Without the benefit of watching you and seeing your equipment... just a few guesses.
1. Even though it “feels the same,” you may be varying your anchor every now and then.
2. How does your peep fit in comparison to your front aperture? Peep too big ... to easy to let the front aperture float. Centered up ... take an X. Peep lined up with the top of the aperture... high impact. Peep lined up with the bottom of the aperture...low impact. 
3. Grossly different pressure in your bow hand grip. (But you would likely notice that much difference.)
4. Not actually settling onto and stabilizing on the desired POI. Typically one of a couple of causes. 
4.a. Having a shot process of lowering into the desired POI and shooting as the sight is approaching the desired POI. (Sometimes called “driveby shooting.”
4.b. Letting the bow settle down and stabilize BELOW the desired POI ... then making an over correction as you attempt to get back up to the desired POI. 
5. An issue in activating the release. Ideally, you activate the release without disturbing the sight picture. But you could be “snatching” the release every now and then. But it doesn’t even require as much as “snatching it” may imply. Check for inconsistencies in your release process.
6. You said ... that it had been a while, right??? Check to ensure you are nocking the arrow correctly. I have seen guys inadvertently click the arrow onto the string above or below their nock point. (Nawh never ... right! Some have even forgotten to nock an arrow at all.)
7. Check that you’re getting vane contract during the release.

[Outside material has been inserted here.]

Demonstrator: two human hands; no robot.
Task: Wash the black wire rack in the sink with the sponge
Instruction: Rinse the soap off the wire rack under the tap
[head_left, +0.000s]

8. IF you were hitting LOW, a culprit COULD be a malfunctioning rest: a blade that is weak (although that would not likely be intermittent) or a cord on a drop away that is intermittently hanging up. It could also be a vane kicking the tail of the arrow up on release.


----------



## JewelCity681 (Jun 8, 2020)

Thank you! From what you listed, I'm putting money on my peep alignment or my release execution. I shoot a hinge now and it seems like it happens less regularly but when it does happen its worse. I'm guessing as I pull through im either losing the peep alignment slowly or im not pulling evenly straight back. Im going to focus heavily on those two things this weekend and see how it goes. This week I actually realized I'd been shooting too long DL and was leaning back pretty bad to compensate. I shortened that an inch and it seems like im able to pull more linear so maybe that will help as well. Its one thing after another right now lol. Its crazy how lost you can feel when coming back to shooting. This all used to be second nature.


----------